On the basis of these undisputed facts, the district court declared that the policy violated article I, section 4, and it enjoined the City Council from continuing the practice. The City Council now appeals.

Page 920

We first state the standard of review. When no material facts are in dispute, a challenge to summary judgment presents only conclusions of law for review. See Utah R.Civ.P. 56(c); Schurtz v. BMW of N. Am., Inc., 814 P.2d 1108, 1111 (Utah 1991). We give the district court's legal conclusions no deference. Schurtz, 814 P.2d at 1112.

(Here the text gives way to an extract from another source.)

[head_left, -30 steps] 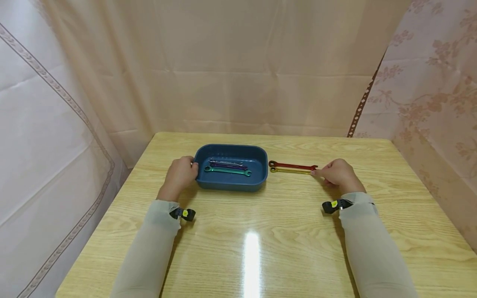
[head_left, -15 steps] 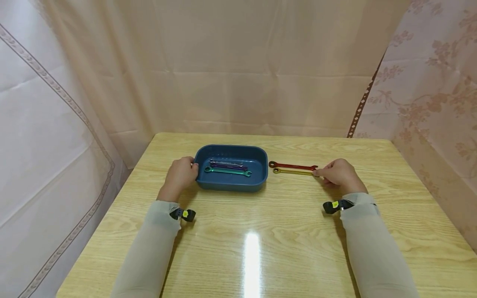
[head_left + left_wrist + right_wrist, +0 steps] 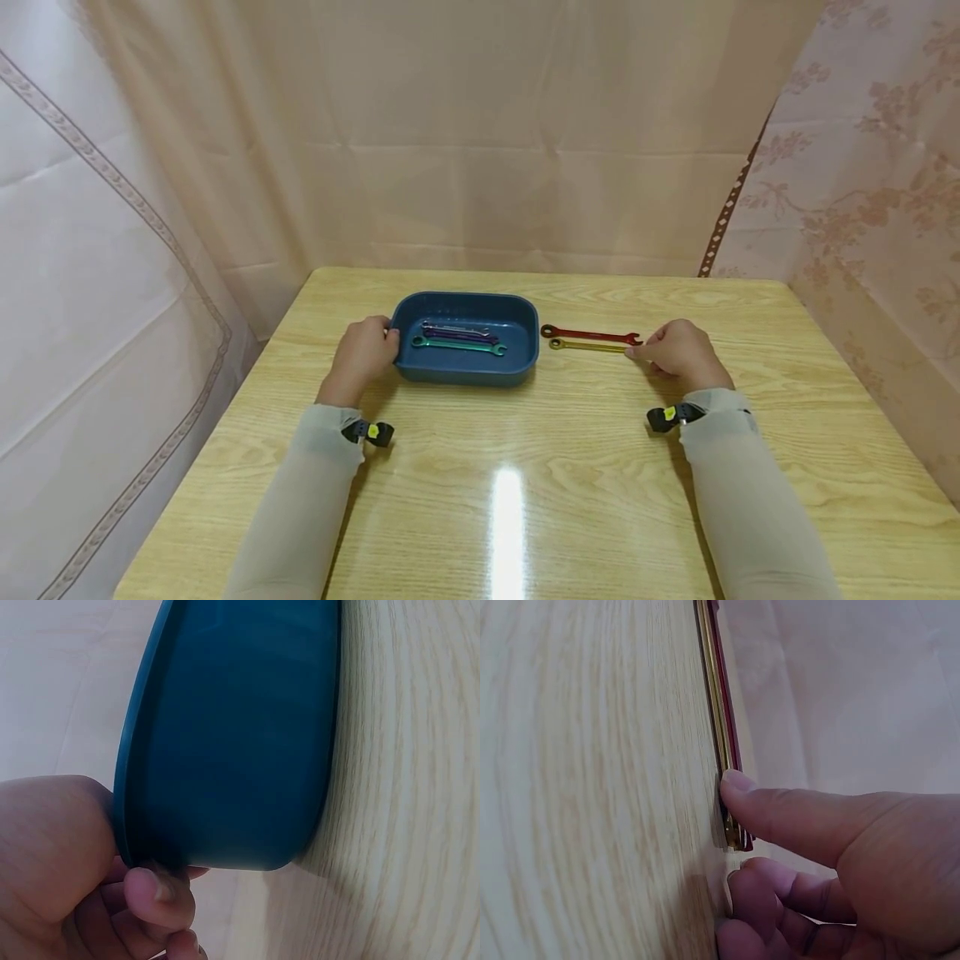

The City Council argues that we should uphold its practice unless the Separationists show that the practice is unconstitutional "beyond a reasonable doubt." 3 We agree with the Council that the burden of showing the unconstitutionality of the practice is on the Separationists. See State v. Rio Vista Oil, Ltd., 786 P.2d 1343, 1349 (Utah 1990). However, we do not agree that the showing must be made "beyond a reasonable doubt" as that phrase has been interpreted in the criminal law context, despite language to that effect in Salt Lake City v. Savage, 541 P.2d 1035, 1037 (Utah 1975), cert. denied, 425 U.S. 915, 96 S.Ct. 1514, 47 L.Ed.2d 766 (1976). We think that the City Council has read the Savage standard out of context and without reference to the cases upon which it was grounded 4 or our decisions since then. 5 We therefore restate the burden to be met by one who challenges an enactment on constitutional grounds: The act is presumed valid, and we resolve any reasonable doubts in favor of constitutionality. In re Criminal Investigation, 754 P.2d 633, 640 (Utah 1988); Snow v. Keddington, 113 Utah 325, 336, 195 P.2d 234, 240 (1948).

With this standard in mind, we examine the City Council's claim that the district court's legal conclusion of unconstitutionality was in error. The parties do not agree on the proper approach to be taken in determining the meaning of article I, section 4. The Council argues that the district court erred when it looked only to the article's language, asserting that an examination of the history and textual context of the provision is appropriate and shows that the framers did not intend to prohibit prayer before public meetings.

The Separationists claim that any resort to history is inappropriate and contend that it is entirely proper to examine the constitutional language alone. They focus on the two sentences in article I, section 4 that provide:

There shall be no union of Church and State, nor shall any church dominate the State or interfere with its functions. No public money or property shall be appropriated for or applied to any religious worship, exercise or instruction, or for the support of any ecclesiastical establishment.

The Separationists make two claims based on this language: (i) that the City Council's policy constitutes a union of church and state; and (ii) that the city's use of public funds and property in effecting the Council's policy violates the prohibition against the use of such for the religious exercise of prayer.